Confidential informant identities are protected by law precisely because exposing them creates serious safety risks. The government has a strong interest in maintaining that protection, and courts consistently uphold it. Even in cases that go to trial, revealing a CI's identity requires meeting a high legal threshold and is far from automatic.
When your son accepted the plea deal, he waived his right to confront witnesses against him, which is the constitutional mechanism that sometimes compels CI disclosure in a trial setting. By pleading out, that avenue closed. There is no post-conviction discovery process that opens CI information back up after a guilty plea has been entered and accepted by the court.

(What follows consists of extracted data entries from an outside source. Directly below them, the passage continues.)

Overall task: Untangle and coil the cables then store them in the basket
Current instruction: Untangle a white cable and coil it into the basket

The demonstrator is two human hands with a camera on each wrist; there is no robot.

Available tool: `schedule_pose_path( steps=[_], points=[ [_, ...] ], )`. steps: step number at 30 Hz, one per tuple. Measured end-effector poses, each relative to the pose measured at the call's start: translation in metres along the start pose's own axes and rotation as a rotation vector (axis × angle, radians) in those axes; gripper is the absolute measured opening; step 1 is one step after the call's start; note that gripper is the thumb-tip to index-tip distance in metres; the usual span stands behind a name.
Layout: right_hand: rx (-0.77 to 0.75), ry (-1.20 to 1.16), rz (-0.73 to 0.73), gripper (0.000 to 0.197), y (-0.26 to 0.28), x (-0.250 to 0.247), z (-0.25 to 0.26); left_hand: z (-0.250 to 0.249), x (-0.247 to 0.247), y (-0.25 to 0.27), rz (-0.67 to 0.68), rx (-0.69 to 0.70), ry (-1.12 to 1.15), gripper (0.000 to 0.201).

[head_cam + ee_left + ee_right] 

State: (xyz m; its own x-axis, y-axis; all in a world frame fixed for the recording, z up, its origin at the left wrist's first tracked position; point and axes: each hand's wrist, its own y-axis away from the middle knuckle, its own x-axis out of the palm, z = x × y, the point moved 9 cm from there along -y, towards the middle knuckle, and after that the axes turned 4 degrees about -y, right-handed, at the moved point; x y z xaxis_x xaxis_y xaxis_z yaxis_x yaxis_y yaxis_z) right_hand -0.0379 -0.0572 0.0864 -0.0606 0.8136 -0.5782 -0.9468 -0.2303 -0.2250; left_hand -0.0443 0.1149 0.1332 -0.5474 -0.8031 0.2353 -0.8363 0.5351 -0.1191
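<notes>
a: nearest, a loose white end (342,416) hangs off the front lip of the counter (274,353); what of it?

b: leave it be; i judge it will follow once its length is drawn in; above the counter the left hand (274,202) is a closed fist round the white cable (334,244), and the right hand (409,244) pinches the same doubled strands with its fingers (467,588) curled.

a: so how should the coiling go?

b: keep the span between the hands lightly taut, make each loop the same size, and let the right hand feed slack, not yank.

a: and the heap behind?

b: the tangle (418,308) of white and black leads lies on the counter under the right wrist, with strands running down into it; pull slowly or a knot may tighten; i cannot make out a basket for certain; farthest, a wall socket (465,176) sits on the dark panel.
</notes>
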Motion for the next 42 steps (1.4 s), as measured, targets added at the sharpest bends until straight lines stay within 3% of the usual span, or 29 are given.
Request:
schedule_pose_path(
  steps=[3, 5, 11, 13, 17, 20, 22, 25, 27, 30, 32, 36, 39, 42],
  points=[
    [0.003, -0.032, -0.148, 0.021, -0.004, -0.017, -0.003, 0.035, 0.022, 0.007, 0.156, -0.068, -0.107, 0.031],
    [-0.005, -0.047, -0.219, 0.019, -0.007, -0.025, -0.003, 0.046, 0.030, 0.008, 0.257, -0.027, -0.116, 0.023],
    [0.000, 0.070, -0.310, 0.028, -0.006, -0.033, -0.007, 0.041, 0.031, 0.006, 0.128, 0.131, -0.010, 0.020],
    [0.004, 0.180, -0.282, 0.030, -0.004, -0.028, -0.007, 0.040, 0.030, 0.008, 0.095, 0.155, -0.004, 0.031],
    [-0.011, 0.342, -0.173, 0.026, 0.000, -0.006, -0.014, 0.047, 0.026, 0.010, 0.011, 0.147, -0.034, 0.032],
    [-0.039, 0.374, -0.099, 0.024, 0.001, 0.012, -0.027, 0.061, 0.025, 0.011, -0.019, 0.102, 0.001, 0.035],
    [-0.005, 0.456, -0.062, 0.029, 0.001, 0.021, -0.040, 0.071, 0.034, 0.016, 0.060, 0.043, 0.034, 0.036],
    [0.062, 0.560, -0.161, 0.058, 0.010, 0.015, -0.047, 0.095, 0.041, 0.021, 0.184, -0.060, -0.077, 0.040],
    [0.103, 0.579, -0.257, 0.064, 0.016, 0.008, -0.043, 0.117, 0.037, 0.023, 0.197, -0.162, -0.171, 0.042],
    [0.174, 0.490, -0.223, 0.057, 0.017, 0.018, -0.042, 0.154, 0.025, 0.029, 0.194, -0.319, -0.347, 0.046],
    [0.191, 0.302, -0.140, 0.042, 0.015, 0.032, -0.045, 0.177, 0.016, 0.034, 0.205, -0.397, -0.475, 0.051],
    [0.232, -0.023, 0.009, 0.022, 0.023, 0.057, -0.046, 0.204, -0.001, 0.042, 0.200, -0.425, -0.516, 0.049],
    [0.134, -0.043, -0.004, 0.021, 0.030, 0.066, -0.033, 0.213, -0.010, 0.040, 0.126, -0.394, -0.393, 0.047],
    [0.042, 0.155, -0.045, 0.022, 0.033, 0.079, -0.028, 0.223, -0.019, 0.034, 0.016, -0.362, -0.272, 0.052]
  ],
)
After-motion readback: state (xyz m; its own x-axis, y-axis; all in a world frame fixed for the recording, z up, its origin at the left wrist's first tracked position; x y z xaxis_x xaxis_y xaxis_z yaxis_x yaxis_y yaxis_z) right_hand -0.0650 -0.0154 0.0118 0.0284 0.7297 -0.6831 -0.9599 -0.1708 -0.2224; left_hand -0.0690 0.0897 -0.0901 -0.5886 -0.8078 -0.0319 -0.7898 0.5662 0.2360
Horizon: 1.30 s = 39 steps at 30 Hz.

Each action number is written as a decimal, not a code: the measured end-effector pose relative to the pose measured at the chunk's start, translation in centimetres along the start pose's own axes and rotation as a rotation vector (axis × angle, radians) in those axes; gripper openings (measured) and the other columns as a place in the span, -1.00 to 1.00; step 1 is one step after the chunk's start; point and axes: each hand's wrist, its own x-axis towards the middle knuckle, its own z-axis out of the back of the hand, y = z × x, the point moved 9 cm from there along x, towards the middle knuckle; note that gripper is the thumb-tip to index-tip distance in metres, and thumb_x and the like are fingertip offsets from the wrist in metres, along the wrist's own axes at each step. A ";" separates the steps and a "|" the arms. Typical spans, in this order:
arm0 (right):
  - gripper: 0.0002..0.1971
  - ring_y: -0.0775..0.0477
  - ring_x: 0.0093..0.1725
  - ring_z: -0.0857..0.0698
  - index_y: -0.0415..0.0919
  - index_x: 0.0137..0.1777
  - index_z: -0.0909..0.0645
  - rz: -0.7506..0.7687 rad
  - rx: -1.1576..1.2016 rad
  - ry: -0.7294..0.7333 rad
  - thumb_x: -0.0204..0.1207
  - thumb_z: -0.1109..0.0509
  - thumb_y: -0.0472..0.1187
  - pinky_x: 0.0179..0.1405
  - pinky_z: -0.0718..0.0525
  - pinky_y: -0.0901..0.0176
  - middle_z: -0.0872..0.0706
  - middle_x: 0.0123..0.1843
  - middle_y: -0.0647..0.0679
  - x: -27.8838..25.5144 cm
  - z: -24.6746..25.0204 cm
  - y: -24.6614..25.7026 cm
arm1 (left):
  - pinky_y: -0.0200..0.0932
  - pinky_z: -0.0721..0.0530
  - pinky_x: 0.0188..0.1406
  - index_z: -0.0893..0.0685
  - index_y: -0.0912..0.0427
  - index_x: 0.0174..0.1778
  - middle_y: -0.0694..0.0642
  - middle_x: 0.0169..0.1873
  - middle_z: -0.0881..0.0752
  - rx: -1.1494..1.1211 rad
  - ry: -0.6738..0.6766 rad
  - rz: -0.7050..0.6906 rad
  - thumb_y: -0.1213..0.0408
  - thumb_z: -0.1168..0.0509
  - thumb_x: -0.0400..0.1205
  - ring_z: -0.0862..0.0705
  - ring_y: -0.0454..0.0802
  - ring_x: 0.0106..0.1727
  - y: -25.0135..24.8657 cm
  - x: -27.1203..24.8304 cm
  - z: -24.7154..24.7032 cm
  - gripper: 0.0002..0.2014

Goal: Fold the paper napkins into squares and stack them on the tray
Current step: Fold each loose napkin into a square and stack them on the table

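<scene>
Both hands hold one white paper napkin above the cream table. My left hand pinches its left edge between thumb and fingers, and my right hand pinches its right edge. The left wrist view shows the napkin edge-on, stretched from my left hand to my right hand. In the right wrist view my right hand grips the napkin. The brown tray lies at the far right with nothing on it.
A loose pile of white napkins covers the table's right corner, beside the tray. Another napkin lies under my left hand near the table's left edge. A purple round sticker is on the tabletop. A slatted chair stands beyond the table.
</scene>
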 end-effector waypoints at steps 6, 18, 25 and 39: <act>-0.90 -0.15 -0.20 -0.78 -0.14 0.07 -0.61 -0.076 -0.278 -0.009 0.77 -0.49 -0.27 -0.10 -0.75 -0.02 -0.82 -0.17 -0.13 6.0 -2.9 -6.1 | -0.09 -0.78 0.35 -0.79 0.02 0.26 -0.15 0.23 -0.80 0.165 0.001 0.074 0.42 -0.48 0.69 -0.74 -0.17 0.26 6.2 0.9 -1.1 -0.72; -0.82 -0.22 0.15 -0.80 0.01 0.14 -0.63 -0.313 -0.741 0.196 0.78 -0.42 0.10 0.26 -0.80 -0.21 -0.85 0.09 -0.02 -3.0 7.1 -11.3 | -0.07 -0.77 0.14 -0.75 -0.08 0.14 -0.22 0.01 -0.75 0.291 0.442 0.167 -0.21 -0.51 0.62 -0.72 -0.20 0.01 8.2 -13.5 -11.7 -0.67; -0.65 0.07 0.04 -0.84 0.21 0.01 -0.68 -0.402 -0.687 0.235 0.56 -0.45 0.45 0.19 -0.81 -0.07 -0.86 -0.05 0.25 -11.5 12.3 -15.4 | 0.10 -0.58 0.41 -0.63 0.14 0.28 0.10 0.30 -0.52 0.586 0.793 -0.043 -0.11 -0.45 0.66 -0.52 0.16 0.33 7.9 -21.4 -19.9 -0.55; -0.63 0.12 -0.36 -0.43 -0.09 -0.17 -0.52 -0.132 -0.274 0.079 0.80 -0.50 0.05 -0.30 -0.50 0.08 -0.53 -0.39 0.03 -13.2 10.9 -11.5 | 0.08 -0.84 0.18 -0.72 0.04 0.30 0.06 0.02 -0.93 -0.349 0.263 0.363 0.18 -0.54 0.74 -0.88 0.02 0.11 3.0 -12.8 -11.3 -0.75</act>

There is also something worth considering about the CI itself. Prosecutors are skilled at leveraging the existence of a confidential informant as leverage in plea negotiations, and in some cases the CI is exaggerated or the evidence they provided is thinner than implied. The threat of a CI going to trial sometimes produces a plea even when the actual case might have been weaker than it appeared. Whether that happened here is impossible to know from the outside, but it is a known prosecutorial tactic.
At this point the plea is entered and the sentence is imposed. The energy is better spent on what happens inside. With a 10-year sentence for trafficking and promoting contraband, understanding whether parole is written into the commitment order and what programming is available to build the strongest possible parole case is where the focus should go now.